It is estimated that somewhere in the world 70 people are killed or injured by landmines every day. Most of them are people who have no choice but to go where the landmines are; they must tend their animals, work their fields, carry water, look for firewood. Landmines are mostly hidden in places where there is little distance between war and peace, where poverty and corruption are rampant, where democracy is stumbling.

Designed to cripple and maim more than to kill, landmines cost as little as $3 each to plant, and between $300 and $1000 each to find and destroy. Fifty percent of landmine victims die of hemorrhage, gangrene, infection or tetanus before reaching a hospital. Transportation is often difficult and distances far. Those who make it to hospital survive an average of three agonizing days getting there, account for four percent of all surgical operations, and consume 25 percent of the hospital’s surgical resources. Most landmine victims are civilians; they are poor people, especially women and children.

Zaida is a soft spoken twelve-year-old Mozambican girl with a remarkable memory of eight years ago when she was riding on her mother’s back, going to fetch water, and her mother stepped on what was likely a Russian-made PMN landmine. Life was shattered when five kilograms of foot pressure detonated 240 grams of TNT. The blast that erupted from the earth hurled them into the air, instantly shredding Zaida’s right leg, by macerating tissue and muscle, and firing pieces of bone, clothing, shoe, and debris, deep up into that leg, and the rest of the her tiny body. On the ground, Zaida asked her mother what happened. “She told me we were hurt from a landmine and that if, in a little while, she did not answer when I called to her, it meant she was dead, and that I must get home”, Zaida says, almost in a whisper. She tells me that both of her mother’s legs and one of her arms were gone, and that she soon died. Zaida lay beside her dead mother for three days, before help arrived and she was taken to a Renamo field hospital.

I thought it interesting to note that in Mozambique one of the very first areas given priority for demining was the Coca Cola plant outside Maputo.

-Maputo Hospital, Mozambique 1996

On the outskirts of Kandahar, I watch Gul Ahmad work a strip of land a meter wide with his metal detector.

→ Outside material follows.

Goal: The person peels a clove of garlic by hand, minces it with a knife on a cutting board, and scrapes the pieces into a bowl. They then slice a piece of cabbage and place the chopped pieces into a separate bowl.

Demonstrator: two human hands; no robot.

This is when the real magnitude of the landmine problem strikes me, when I’m standing in the middle of a minefield, watching deminers work.

Gul’s metal detector makes a high-pitched squeal. He marks the spot with one of three small blue painted stones he keeps in his pocket. He then measures back “two hands” from that stone, where he places two more stones, about 25 cm apart. He lies flat on his stomach and stretches his hand out from his body, and slowly scrapes dirt away from grass roots with the blade of a bayonet-sized knife. He begins to dig a trench about 4 inches deep and 3 inches wide towards his first stone, – always prodding and scraping at an angle near 30 degrees. Each probe goes deeper, and possibly closer to a landmine. It is cool in Kandahar in February but Gul is sweating. His chest is covered with a thick safety vest, and he wears a hard hat with a shatterproof visor – equipment that could save his life, but would not prevent him from loosing his hands or eyes. His partner sits back about 40 meters watching him, and every 20 minutes they change places.

Gul is one of a team of 24 OMAR deminers working to clear a 42,000 square meter area on the outskirts of Kandahar. They have been working here for 26 days, and are a little more than half finished. So far, they have found 103 anti-personnel mines, 25 unexploded ammunition (mortar and artillery shells), and 47,825 metal fragments, and they expect to be working here 20 more days. Today they have found 8 landmines.